Most days, when I’m not at a beer and cheese festival, I believe I live a pretty balanced life. I have never been addicted to anything, never had an eating disorder (despite being involved in ballet for most of my pre-college years…but that’s a story for another time), and stayed pretty even keel in my emotional well-being. Maybe this is why I have this ridiculous struggle in my head regarding chocolate.
I love chocolate, but my favorite is dark. I like chocolate by itself, but also enjoy the classic combos: peanut butter, fruit (bananas or strawberries), mint, caramel, and the list could go on. Every so often, though, this little voice in my head tells me I shouldn’t love chocolate and that I shouldn’t eat it. Unfortunately, while I can be balanced when it comes to most things in life, I struggle with cutting myself off from chocolate once I start. It’s not like I eat so much that I make myself sick, but that I eat more than I really should. This voice tells me I should not eat it…ever. But the other voice says “Eat chocolate; studies prove it is good for you! Let yourself indulge – you deserve it!” Like the angel and devil on each shoulder, I hear both voices. Most of the time, the “eat chocolate” voice wins.
(Please don’t think I’m schizophrenic – I don’t really hear voices)
IMO, food should not be labeled good or bad. Food is food. Both fortunately and unfortunately, emotions are attached to food. We attach memories to food, including lovely memories, like eating gelato (from two different places in one sitting) in Paris, drinking cheap red wine in Switzerland while playing euchre, and chowing down on my husband’s burgers in the summer on our back patio.
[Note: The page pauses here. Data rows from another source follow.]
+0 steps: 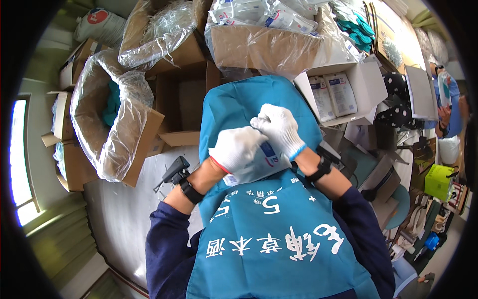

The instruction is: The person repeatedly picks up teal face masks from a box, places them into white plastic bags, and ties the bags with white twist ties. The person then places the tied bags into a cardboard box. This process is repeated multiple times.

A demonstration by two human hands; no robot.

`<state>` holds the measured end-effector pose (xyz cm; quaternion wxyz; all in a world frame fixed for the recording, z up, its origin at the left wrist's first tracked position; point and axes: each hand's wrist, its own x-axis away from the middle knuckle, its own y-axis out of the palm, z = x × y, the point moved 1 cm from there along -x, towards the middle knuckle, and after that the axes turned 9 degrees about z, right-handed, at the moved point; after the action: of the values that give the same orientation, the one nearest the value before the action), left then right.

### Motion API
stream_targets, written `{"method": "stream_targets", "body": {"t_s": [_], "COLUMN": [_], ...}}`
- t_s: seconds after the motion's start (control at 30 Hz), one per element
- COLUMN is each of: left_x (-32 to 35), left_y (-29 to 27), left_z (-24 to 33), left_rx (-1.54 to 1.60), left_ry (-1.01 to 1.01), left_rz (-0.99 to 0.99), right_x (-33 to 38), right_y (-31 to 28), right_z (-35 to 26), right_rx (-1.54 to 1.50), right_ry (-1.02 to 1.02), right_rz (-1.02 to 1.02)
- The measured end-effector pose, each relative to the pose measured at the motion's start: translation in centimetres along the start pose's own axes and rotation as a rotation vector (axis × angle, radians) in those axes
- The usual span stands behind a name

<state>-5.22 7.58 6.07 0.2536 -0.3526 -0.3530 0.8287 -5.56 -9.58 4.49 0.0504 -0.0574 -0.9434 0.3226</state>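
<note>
My left hand (238, 148), in a white knit glove with a red cuff edge, is closed at the upper edge of a pale plastic packet (259, 168). The packet, with a blue printed patch, lies on my lap over the teal apron (269, 234). My right hand (281, 130), gloved in white with a blue cuff edge, is also closed, its fingers meeting those of the left just above the packet. Gloves hide the packet's top edge and the exact grip of the fingers.
Ahead stands an open carton (266, 47) heaped with similar packets. A white box (356, 94) at right holds upright packets. On the left are a plastic-lined carton (139, 149) with teal cloth inside and an open brown carton (184, 97). Another person (450, 109) is at far right.
</note>
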Motion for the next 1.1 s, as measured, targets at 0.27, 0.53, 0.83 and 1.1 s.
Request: {"method": "stream_targets", "body": {"t_s": [0.27,0.53,0.83,1.1], "left_x": [-3.2,-1.3,-1.1,-4.6], "left_y": [-7.7,-5.4,-4.9,-9.4], "left_z": [5.9,0.6,0.5,2.5], "left_rx": [-0.047,-0.101,0.461,0.023], "left_ry": [0.222,-0.246,-0.316,-0.123], "left_rz": [0.457,0.805,0.618,0.204], "right_x": [-2.8,3.6,4.6,3.3], "right_y": [2.3,-1.9,-0.2,-3.4], "right_z": [8.4,2.5,4.8,1.9], "right_rx": [-0.218,-1.43,-0.425,0.047], "right_ry": [0.045,0.323,-0.125,-0.545], "right_rz": [-0.06,-0.612,-0.095,0.059]}}
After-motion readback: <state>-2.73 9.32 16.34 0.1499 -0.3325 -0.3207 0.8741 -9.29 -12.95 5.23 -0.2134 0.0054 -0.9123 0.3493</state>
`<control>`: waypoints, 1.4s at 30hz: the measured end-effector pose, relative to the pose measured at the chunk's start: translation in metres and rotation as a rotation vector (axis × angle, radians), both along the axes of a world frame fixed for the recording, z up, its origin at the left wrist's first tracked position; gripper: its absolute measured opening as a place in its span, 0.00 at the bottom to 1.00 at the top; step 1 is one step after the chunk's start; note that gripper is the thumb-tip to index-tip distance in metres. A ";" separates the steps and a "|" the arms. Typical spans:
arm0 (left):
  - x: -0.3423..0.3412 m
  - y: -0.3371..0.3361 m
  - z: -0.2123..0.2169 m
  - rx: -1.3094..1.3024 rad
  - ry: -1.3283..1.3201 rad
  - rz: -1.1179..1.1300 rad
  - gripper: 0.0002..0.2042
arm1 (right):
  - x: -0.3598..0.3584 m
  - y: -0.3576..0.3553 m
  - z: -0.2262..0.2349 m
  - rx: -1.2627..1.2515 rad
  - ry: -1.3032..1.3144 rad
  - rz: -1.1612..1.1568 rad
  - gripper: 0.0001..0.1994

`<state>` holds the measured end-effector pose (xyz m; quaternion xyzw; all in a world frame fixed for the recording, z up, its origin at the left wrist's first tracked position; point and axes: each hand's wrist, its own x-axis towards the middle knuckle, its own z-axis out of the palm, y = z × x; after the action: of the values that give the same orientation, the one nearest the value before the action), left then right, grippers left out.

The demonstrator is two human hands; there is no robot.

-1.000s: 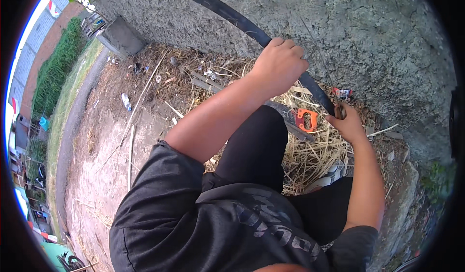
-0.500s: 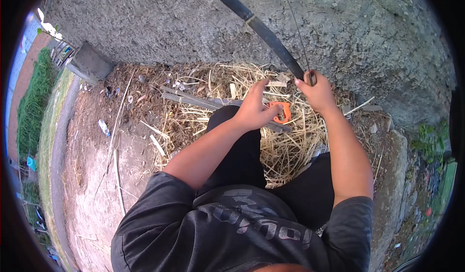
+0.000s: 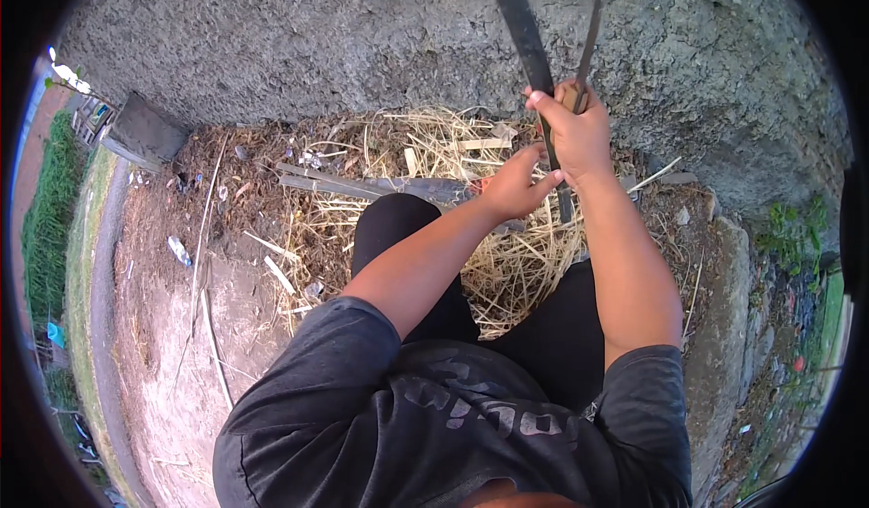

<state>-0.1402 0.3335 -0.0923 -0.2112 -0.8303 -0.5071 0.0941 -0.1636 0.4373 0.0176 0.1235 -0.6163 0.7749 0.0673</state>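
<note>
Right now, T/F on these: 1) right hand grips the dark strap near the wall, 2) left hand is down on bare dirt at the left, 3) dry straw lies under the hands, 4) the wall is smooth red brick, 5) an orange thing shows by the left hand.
1) True: the right hand is closed on the dark strap.
2) False: the left hand is raised beside the right hand, over the straw.
3) True: dry straw covers the ground there.
4) False: the wall is rough grey concrete.
5) True: a small orange thing peeks out at it.
</note>
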 end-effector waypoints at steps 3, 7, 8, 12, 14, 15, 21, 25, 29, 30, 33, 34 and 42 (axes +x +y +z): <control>-0.006 0.016 -0.002 0.170 0.117 -0.021 0.21 | 0.012 0.000 0.025 -0.158 0.107 0.055 0.12; -0.009 0.031 0.025 0.198 0.116 0.062 0.09 | 0.010 0.031 0.037 -0.290 0.136 0.078 0.11; -0.009 0.028 0.032 0.214 0.070 0.056 0.09 | 0.001 0.043 0.031 -0.276 0.164 0.030 0.11; -0.017 -0.015 0.034 0.082 0.118 0.184 0.12 | -0.002 0.056 0.034 -0.305 0.156 -0.116 0.10; -0.019 -0.040 0.044 -0.020 0.134 0.264 0.12 | -0.012 0.088 0.027 -0.236 0.158 -0.245 0.09; -0.015 -0.053 0.056 -0.074 0.102 0.288 0.13 | -0.021 0.108 0.020 -0.171 0.160 -0.362 0.09; 0.027 -0.146 0.098 -0.641 0.151 0.388 0.13 | -0.047 0.195 -0.022 -0.215 -0.066 -0.897 0.09; 0.074 -0.198 0.094 -0.929 -0.050 0.350 0.12 | -0.051 0.235 -0.050 -0.279 -0.183 -1.186 0.08; 0.121 -0.239 0.093 -1.147 -0.182 0.446 0.12 | -0.053 0.240 -0.085 -0.206 -0.343 -1.175 0.09; 0.126 -0.245 0.099 -1.250 -0.285 0.488 0.13 | -0.055 0.238 -0.097 -0.182 -0.438 -1.158 0.10; 0.135 -0.264 0.102 -1.348 -0.431 0.540 0.14 | -0.054 0.237 -0.105 -0.114 -0.560 -1.067 0.12; 0.139 -0.271 0.104 -1.362 -0.488 0.572 0.14 | -0.052 0.231 -0.103 -0.081 -0.604 -0.969 0.13; 0.120 -0.284 0.105 -1.459 -0.494 0.511 0.15 | -0.027 0.154 -0.072 0.548 -0.681 -0.075 0.24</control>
<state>-0.0204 0.0493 0.0129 0.0947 -0.9713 0.1673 -0.1404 -0.1901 0.5914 -0.0540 -0.1482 -0.7901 0.5764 -0.1467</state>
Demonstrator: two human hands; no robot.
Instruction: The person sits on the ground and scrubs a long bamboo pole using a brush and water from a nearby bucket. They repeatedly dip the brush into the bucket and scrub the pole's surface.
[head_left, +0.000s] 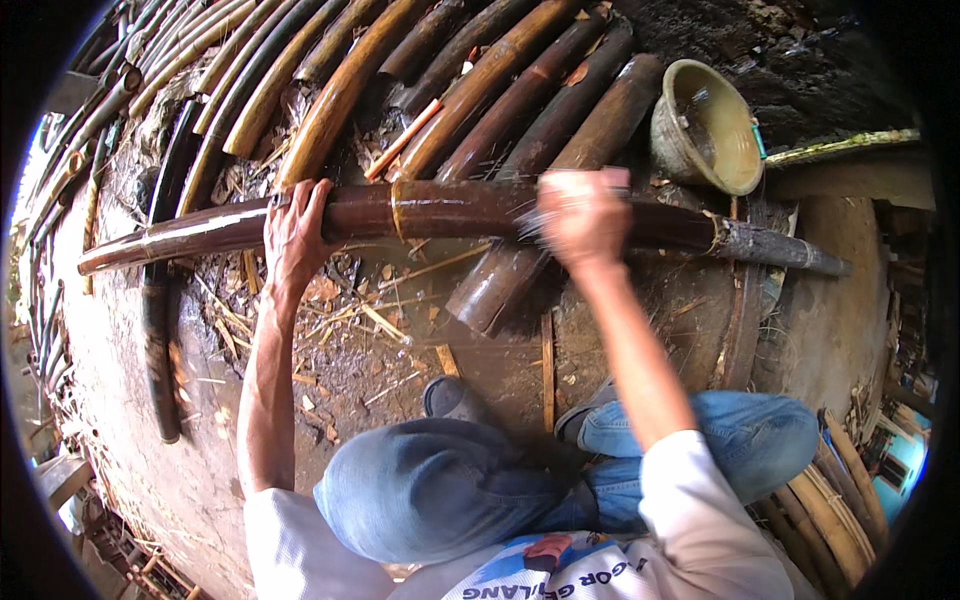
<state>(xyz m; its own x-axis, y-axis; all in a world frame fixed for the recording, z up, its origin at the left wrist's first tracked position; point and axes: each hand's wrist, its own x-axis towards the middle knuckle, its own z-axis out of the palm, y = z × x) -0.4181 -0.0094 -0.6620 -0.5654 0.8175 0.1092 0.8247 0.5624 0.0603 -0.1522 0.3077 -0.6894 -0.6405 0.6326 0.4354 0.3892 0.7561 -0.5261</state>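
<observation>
A long, wet, dark brown bamboo pole lies crosswise in front of me, with pale rings at its joints. Toward its left part, my left hand grips it from above, fingers curled over the far side. Farther right, my right hand is closed in a fist against the pole and blurred by motion. Fine droplets or bristles show at its left edge. Whatever it holds is hidden by the fingers and the blur. Beneath the pole, a thick bamboo piece slants toward me.
Several dark bamboo poles lie side by side beyond the pole. A basin of cloudy water stands at the far right. Wet ground is strewn with splinters and leaves. A narrow dark pole crosses under the left end.
</observation>
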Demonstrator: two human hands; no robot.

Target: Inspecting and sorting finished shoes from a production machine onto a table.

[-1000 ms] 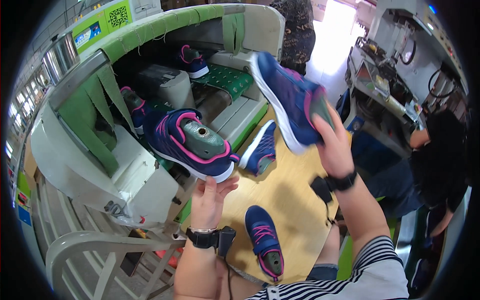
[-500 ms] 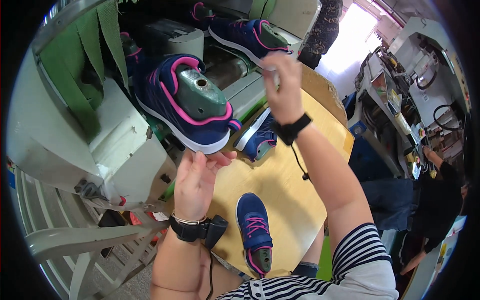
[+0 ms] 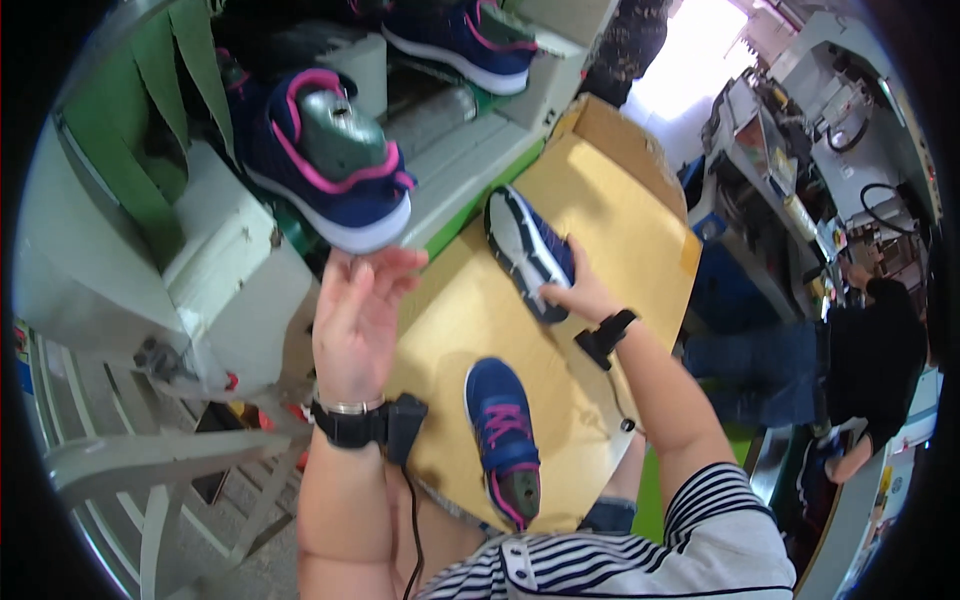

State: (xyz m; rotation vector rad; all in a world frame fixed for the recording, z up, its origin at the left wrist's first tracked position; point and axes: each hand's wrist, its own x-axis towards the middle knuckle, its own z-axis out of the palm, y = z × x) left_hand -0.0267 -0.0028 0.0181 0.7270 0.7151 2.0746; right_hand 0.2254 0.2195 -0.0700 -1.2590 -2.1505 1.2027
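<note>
A navy sneaker with a white sole (image 3: pixel 525 250) is tipped on its side over the wooden board, its sole showing. My right hand (image 3: pixel 583 285) is closed around it, thumb on the sole side. My left hand (image 3: pixel 360 315) has its fingers loosely apart, palm up, just under the heel of a navy and pink shoe (image 3: pixel 330 185). That shoe sits in the machine with a green last inside; whether my fingertips touch it I cannot tell. Another navy shoe with pink laces (image 3: pixel 503 430) lies on the board near my body, a last in its opening.
Beneath the loose shoes is a light wooden board (image 3: pixel 620 240) with a cardboard edge (image 3: pixel 630 145) at its far end. A further shoe (image 3: pixel 465 45) sits in the machine (image 3: pixel 240 290). At right, a person in black (image 3: pixel 875 350) works by a bench.
My right hand has come down from near the machine's far shoe and taken hold of the shoe on the board, turning its sole outward. My left hand stays near the machine shoe.
</note>
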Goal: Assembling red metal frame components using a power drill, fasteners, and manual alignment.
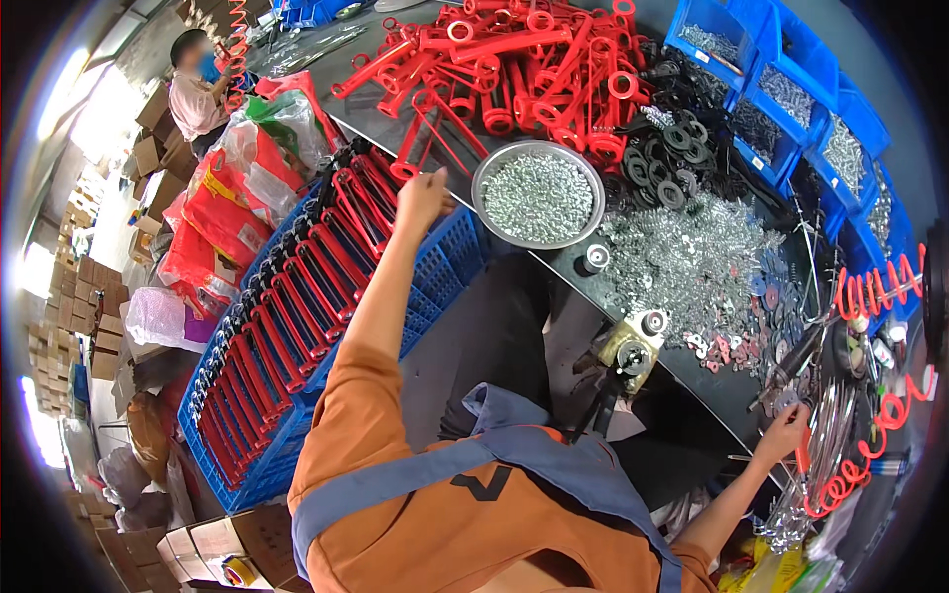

Some people also attach their negative memories and experiences to food and attempt to supress feelings with ice cream, cookies, chips, or maybe chocolate.
I feel lucky that I am able to live a balanced life. I can buy healthy food, afford a gym membership and race fees, and have friends and loved ones who support my decisions (i.e. run a full marathon). If one “problem” in my life is my inner-struggle involving my consumption of chocolate, I would say I am one fortunate lady.
Question: Which food(s) do you struggle with?